▶ [Assignment] Report every line in the records below that holds the word "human".

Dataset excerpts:

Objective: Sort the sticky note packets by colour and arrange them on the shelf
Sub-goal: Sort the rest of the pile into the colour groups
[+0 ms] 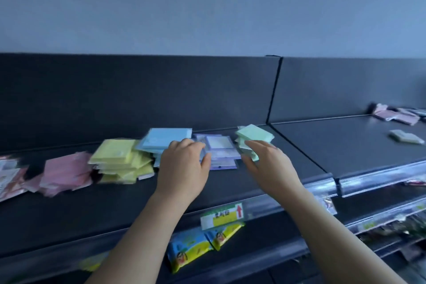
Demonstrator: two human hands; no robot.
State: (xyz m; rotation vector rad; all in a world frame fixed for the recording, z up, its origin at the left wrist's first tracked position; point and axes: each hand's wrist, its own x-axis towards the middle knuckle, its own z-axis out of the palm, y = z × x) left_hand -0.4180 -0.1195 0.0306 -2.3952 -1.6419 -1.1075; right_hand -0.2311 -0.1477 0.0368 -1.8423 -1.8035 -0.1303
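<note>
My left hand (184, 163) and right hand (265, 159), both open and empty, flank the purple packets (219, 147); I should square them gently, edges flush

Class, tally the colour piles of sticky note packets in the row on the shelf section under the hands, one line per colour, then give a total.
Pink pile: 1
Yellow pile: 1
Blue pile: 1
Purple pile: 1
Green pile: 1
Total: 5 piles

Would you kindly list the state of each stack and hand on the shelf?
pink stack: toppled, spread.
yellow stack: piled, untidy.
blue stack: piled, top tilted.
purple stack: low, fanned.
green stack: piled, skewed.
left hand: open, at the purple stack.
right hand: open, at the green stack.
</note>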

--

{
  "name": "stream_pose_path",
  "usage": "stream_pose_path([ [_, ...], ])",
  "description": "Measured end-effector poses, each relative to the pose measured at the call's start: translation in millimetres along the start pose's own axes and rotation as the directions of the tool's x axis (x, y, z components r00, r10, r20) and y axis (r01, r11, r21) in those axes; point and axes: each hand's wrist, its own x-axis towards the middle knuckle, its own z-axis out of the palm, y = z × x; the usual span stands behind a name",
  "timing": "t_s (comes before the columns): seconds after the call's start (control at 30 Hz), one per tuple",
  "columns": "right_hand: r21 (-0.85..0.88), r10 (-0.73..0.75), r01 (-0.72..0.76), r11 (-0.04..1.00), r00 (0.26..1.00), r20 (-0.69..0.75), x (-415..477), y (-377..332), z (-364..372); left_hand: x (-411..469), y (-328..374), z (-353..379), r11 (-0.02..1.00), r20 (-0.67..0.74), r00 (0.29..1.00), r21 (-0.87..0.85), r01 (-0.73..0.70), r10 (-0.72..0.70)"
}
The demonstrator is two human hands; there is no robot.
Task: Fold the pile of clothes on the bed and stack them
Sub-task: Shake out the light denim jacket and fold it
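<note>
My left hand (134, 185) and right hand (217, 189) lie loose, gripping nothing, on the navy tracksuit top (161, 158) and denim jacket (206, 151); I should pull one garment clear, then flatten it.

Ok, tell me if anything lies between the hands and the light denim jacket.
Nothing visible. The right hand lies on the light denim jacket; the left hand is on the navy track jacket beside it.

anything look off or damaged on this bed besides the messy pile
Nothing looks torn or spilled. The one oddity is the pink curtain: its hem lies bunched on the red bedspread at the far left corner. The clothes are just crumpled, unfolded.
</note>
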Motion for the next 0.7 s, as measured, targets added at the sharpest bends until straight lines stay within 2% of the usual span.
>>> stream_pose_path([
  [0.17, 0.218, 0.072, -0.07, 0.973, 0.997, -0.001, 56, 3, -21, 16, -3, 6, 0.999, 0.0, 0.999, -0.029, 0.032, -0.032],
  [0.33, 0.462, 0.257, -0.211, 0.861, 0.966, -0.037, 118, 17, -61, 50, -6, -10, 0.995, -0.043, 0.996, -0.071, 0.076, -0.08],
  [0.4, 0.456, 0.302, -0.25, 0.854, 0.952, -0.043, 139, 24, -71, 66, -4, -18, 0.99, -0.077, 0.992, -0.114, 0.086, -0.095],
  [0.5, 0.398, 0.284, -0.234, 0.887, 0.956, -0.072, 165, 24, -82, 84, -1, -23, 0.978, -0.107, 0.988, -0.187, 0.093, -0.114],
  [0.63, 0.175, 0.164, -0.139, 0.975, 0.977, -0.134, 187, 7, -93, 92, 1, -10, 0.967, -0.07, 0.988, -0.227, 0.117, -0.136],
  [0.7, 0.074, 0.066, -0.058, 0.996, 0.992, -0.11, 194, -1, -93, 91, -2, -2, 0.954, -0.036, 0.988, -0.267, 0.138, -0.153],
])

▶ [Reply]
Demonstrator: two human hands; no robot.
The demonstrator is two human hands; there is no robot.

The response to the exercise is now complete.